■ **What you will do**
Through the line that contains "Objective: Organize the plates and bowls", return the data below exactly, starting at its first line; leave the rest out.

■ **Supplied material**
□ □ □
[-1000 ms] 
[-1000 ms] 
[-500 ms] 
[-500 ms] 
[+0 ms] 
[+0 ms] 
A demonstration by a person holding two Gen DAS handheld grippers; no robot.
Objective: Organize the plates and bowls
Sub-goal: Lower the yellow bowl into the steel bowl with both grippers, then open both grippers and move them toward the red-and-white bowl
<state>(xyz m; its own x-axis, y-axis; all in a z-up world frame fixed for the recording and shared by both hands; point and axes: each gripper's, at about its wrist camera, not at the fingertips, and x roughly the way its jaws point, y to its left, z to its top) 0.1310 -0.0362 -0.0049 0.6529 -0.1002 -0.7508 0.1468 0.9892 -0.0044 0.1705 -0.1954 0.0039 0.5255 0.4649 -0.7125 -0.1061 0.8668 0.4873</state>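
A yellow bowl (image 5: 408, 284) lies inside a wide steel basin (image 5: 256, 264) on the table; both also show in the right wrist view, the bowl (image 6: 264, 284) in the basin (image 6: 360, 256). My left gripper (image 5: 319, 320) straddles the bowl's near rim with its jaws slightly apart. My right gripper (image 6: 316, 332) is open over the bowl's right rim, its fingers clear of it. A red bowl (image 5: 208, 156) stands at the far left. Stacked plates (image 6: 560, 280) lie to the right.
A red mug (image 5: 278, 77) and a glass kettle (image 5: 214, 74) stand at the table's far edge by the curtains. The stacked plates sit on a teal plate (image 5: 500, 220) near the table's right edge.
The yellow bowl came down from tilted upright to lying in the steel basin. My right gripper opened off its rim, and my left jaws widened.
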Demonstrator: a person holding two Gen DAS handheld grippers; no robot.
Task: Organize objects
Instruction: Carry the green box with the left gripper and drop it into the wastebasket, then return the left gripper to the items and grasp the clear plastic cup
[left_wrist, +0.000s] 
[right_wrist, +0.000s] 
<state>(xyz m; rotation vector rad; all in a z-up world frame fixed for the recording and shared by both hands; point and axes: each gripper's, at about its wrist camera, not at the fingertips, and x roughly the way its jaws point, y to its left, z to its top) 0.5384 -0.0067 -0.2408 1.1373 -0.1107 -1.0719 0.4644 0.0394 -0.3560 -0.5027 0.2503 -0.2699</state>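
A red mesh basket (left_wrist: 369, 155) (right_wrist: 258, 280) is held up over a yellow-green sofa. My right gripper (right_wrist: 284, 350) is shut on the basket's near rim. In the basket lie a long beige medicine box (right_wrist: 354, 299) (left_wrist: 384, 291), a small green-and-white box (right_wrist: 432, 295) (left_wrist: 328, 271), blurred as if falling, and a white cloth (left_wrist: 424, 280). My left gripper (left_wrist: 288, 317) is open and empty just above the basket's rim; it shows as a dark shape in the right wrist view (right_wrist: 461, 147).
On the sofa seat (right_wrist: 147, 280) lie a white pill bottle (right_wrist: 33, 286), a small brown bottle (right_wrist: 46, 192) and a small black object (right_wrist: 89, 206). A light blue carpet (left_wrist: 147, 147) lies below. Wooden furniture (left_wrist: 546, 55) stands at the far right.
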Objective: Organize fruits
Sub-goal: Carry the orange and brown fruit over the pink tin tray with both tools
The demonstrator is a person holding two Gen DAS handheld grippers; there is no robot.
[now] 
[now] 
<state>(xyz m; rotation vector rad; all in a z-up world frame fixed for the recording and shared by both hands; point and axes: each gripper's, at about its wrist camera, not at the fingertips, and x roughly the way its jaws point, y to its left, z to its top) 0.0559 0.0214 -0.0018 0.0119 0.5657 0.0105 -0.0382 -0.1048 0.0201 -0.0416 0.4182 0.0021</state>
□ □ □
■ **Solution**
[-1000 ms] 
[-1000 ms] 
[-500 ms] 
[-500 ms] 
[+0 ms] 
[+0 ms] 
A demonstration by a person holding two Gen DAS handheld grippers; no robot.
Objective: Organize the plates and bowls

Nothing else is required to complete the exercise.